Instructions for the task. Exactly retype the lines below from the one containing "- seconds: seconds" through the end of the listing. Leave pictures out.

Dataset extract.
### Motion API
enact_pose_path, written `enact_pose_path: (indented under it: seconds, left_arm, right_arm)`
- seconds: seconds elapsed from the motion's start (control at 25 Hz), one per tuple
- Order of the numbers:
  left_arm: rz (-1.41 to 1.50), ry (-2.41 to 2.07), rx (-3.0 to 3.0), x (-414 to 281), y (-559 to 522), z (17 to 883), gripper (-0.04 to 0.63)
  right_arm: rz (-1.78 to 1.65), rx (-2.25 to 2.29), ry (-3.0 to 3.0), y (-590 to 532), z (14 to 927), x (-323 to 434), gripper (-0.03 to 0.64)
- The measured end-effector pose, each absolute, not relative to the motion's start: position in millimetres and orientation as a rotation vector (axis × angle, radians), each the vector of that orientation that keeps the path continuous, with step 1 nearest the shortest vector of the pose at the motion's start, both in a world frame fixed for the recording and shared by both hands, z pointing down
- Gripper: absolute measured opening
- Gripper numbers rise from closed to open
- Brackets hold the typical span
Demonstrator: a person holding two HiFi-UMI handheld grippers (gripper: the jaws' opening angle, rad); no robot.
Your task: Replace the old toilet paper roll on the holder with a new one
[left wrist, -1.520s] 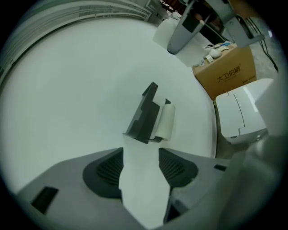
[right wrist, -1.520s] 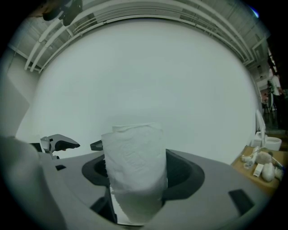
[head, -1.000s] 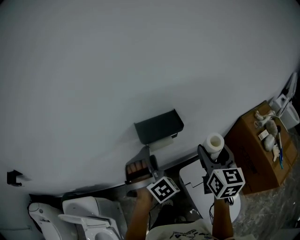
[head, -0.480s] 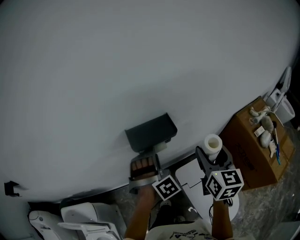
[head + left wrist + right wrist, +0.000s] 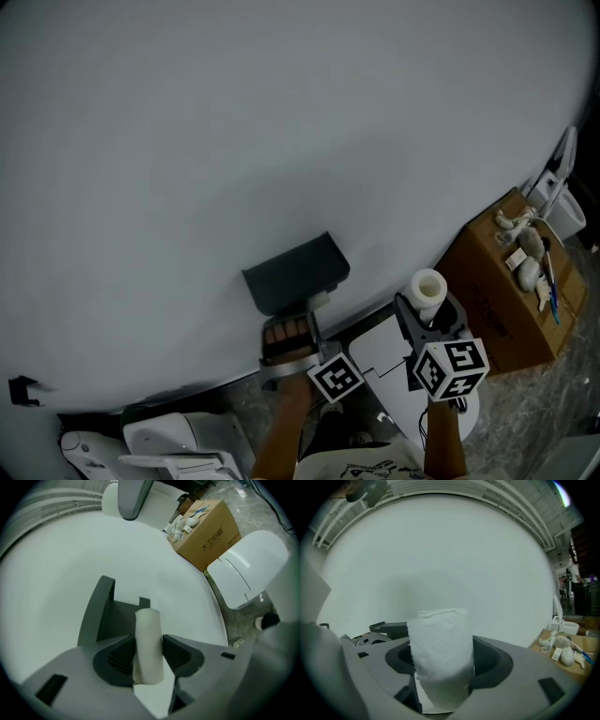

Exercise result.
- seconds: seconds elapsed from the motion's start (control at 25 Hz), one per tuple
- Order of the numbers:
  left_arm: rz (-1.41 to 1.50), ry (-2.41 to 2.07), rx (-3.0 to 3.0), x (-414 to 281), y (-559 to 522), z (17 to 883), gripper (-0.04 to 0.63)
  right_arm: rz (-1.78 to 1.65), rx (-2.25 to 2.29), ry (-3.0 to 3.0), y (-590 to 532), z (14 to 927), x (-323 to 434), gripper (-0.03 to 0.64)
- The measured end-effector pose, each absolute, not relative to the motion's start: position in millimetres and orientation as a rotation vector (axis × angle, radians), each the vector of that orientation that keeps the path continuous, with step 1 nearest the shortest vector of the pose at the motion's start, both in a world frame fixed for the recording and shared by both hands, z pointing down
- Gripper: absolute measured opening
- Gripper numbers rise from closed to open
- Brackets hold the typical span
Demonstrator: a person holding two HiFi-UMI handheld grippers (gripper: the jaws' opening angle, rad); no robot.
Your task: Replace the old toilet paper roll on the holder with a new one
[left wrist, -1.520s] 
[right wrist, -1.520s] 
[head, -1.000s] 
[head, -0.480s] 
[head + left wrist + right wrist, +0.000s] 

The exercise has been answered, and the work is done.